It's always nice when we manage to save money on our utility bills, but you should know there’s a way to lower energy use, even when you're not even home.
It starts with your thermostat. By making the most out of your thermostat, you can structure its daily schedule around your personal preferences. You can create a number of automated temperature settings for when you’re at home, away or even when you’re asleep.
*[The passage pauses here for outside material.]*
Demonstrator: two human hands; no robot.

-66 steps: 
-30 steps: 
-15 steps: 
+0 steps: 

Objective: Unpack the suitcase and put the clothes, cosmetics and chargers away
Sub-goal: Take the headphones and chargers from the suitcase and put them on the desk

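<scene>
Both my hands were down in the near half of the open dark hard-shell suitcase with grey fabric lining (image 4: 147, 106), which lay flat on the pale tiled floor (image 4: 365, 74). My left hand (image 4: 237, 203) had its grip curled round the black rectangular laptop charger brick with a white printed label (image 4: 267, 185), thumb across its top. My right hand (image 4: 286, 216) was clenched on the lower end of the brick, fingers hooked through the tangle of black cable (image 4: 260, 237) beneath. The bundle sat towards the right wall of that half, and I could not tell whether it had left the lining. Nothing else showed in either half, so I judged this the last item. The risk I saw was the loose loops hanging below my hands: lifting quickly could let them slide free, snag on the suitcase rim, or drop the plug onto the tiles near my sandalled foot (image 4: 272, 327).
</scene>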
By trying a few of these schedules, you'll be able to enjoy comfortable temperatures while also keeping more of your money. Check out our guide on how your thermostat can be a source of energy savings:
While at Home
When you’re home, you want a nice range of pleasant temperatures. That’s why it’s best to set your thermostat lower in the summer if you're indoors to make the most of the cool air.
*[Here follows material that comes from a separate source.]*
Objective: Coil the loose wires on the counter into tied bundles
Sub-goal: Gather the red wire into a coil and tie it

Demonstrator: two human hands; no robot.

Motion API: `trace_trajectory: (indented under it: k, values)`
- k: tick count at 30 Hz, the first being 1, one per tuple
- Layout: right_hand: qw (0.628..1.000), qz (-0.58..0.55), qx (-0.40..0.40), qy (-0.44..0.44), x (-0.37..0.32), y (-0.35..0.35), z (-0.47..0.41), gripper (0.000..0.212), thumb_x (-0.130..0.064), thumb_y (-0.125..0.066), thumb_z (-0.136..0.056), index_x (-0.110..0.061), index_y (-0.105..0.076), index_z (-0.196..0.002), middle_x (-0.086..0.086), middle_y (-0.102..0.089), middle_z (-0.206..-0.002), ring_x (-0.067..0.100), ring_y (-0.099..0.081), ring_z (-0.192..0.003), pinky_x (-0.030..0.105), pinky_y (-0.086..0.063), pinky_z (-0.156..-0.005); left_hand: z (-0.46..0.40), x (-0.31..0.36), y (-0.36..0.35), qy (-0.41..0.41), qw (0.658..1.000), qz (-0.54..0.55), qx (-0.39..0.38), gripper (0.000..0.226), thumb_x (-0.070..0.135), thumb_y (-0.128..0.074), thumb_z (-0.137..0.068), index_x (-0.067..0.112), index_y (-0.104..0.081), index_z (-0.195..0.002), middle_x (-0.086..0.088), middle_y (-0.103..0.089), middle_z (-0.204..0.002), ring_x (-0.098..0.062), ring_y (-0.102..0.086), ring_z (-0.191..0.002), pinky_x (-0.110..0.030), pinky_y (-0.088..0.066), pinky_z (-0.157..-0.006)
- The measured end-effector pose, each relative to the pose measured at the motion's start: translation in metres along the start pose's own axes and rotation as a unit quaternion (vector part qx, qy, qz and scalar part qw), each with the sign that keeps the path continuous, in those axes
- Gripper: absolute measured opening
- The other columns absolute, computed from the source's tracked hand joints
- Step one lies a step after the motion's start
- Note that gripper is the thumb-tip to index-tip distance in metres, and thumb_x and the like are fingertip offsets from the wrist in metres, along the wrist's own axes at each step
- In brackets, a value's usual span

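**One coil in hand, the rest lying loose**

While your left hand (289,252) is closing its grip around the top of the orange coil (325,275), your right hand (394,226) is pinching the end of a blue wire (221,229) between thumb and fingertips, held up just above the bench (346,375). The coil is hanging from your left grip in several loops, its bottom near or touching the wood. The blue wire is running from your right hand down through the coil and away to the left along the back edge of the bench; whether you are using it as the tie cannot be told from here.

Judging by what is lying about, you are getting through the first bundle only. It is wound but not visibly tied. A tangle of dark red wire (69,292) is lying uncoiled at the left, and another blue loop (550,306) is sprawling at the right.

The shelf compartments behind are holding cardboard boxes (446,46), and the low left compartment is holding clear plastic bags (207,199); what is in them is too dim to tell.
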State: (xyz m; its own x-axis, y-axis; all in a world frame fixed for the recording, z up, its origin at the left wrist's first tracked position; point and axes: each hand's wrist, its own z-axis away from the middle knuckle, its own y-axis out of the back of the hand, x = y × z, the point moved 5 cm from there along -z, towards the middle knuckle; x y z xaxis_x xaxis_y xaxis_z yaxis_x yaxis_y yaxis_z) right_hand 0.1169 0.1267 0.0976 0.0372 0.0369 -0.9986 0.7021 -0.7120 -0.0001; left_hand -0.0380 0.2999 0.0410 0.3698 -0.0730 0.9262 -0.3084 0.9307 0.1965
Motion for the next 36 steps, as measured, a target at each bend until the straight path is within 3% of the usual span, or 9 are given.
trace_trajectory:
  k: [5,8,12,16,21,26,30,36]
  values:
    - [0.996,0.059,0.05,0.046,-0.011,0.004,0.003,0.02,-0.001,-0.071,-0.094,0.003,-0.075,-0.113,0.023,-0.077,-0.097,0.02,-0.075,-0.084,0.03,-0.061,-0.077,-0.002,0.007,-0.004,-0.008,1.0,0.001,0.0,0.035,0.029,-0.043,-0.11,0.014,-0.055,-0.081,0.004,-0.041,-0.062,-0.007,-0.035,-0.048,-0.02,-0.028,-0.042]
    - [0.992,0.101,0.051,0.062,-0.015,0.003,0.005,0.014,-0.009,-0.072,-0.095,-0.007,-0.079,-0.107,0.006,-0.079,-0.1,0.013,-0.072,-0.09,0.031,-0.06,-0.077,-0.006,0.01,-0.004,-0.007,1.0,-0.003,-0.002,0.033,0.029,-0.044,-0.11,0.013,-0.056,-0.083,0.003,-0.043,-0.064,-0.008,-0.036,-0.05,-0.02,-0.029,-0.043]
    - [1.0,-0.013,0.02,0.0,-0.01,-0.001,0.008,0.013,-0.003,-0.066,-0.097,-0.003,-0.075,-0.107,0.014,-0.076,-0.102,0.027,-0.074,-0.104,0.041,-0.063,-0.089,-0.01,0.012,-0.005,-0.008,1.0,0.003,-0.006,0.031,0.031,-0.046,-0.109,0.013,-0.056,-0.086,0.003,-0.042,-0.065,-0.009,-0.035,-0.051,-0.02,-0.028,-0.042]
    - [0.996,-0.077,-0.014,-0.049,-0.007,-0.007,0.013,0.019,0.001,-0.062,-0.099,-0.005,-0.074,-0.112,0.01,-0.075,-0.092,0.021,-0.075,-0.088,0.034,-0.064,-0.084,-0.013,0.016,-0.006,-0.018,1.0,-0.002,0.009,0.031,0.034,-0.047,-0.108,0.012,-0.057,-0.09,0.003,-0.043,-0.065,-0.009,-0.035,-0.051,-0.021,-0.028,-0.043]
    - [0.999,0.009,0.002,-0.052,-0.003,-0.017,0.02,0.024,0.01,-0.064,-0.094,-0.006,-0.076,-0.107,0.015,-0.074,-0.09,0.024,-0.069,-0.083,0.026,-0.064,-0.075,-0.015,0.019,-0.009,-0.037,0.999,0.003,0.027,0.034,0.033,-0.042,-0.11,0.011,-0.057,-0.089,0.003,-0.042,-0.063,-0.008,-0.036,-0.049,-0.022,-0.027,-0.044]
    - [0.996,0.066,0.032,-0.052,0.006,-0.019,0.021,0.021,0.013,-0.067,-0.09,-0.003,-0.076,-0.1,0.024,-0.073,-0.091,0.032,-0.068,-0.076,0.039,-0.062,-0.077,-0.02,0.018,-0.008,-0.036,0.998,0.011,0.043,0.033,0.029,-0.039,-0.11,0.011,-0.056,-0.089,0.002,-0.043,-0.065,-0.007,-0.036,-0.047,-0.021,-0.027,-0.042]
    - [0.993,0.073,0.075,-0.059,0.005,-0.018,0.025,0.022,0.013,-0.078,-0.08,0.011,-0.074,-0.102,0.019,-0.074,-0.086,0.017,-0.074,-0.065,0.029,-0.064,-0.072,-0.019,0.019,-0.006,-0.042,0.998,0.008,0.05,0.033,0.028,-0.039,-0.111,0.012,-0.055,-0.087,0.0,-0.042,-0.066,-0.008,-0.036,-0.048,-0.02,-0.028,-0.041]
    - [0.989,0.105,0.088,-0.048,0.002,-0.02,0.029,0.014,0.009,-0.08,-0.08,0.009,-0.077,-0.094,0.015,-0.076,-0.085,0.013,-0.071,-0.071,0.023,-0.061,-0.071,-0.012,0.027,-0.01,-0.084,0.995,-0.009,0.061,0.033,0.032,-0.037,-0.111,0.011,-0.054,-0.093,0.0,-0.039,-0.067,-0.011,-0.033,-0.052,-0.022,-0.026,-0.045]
But in terms of energy efficiency, the best range for when you're in your home during the summer is in fact anywhere between 78 and 80 degrees Fahrenheit. With this adjustment, you can stay cool while still keeping your energy bills low.
While Out of the House
When it comes to setting the temperature for when you are out of the house in summer, it's extremely common to move the thermostat higher than you would if you were in the house.
If your home is in a shady spot in a cooler climate, you can set the thermostat to temperatures as high as 88 degrees while no one is home before you adjust it back to the sweet spot of 78-80 degrees after you return. This way, your air conditioning system isn't working around the clock to provide cooling for a bunch of empty rooms.
When it comes to sleeping in the summer, you want a nice cool temperature. A great place to start is between 68-72 degrees Fahrenheit. There's less risk of getting too hot or too cold when you are trying to get some rest.
Other Ways to Use Less Energy:
- Install a smart thermostat: Switching to a smart thermostat in the summer helps save money on energy costs since it can plan your temperature adjustments according to your lifestyle and home environment. A smart thermostat manages the temperature if you are home or sleeping, while allowing it to get a little warmer when no one is home. With reliable brands like the Lennox iComfort, you have the ability to remotely access and change the temperature through your smartphone, tablet or laptop. Scheduling smart thermostat installation in your Lafayette home can be the simplest strategy for maintaining comfortable, yet energy-efficient temperatures whether you're at home or across the country.
- Update your existing HVAC system: A new HVAC system is another great option for long-term energy savings. If a system boasts high energy efficiency, you can also count on lower utility bills since more efficient equipment requires less energy to reach your preferred temperatures. Air conditioning installation in Lafayette is only a phone call away, so don't hesitate to reach out to local pros who can set you up for success.
- Stay on top of routine AC maintenance: Investing in or ignoring regular air conditioning maintenance in Lafayette can have a big impact on your monthly energy use. By regularly cleaning the coils, checking for damage and clearing ventilation of dust and debris, you may notice your HVAC system perform better during day-to-day use.. Higher energy efficiency will also reduce strain on key parts and lowers operational costs, resulting in lower energy usage and subsequently, smaller bills.
- Replace your air filter regularly: Cleaning or replacing the air filter regularly saves money by helping air flow efficiently through your air conditioner. When filters are clogged with dirt and debris, air conditioners have to work harder, and the added strain may impact the system’s life span and cause breakdowns.
- Verify your attic has enough insulation: Insulation is a vital part of maintaining an energy-efficient home, keeping the hot air outside and the cool air inside through summer. The North American Insulation Manufacturers Association (NAIMA) offers an official recommendation stating homeowners in southern states should possess at least 13-14 inches of insulation, while those in northern U.S. states should have 16-18 inches.
- Inspect your ductwork: Damage to the ventilation is capable of increasing your energy bills much more than 20 percent, plus it can affect equipment such as your water heater, clothes dryer and other appliances throughout your home. Finding any leaks fast and sealing them can address both concerns.
- Seal all other leaky spots in your home: Finding and sealing any remaining leaks in your home with caulk, foam sealant or weather-stripping can help keep it cooler on hot summer days. Don't forget to check for any gaps around windows, doors and even outdoor fixtures. Taking the time to seal up any leaks now can help you save a lot in the long term.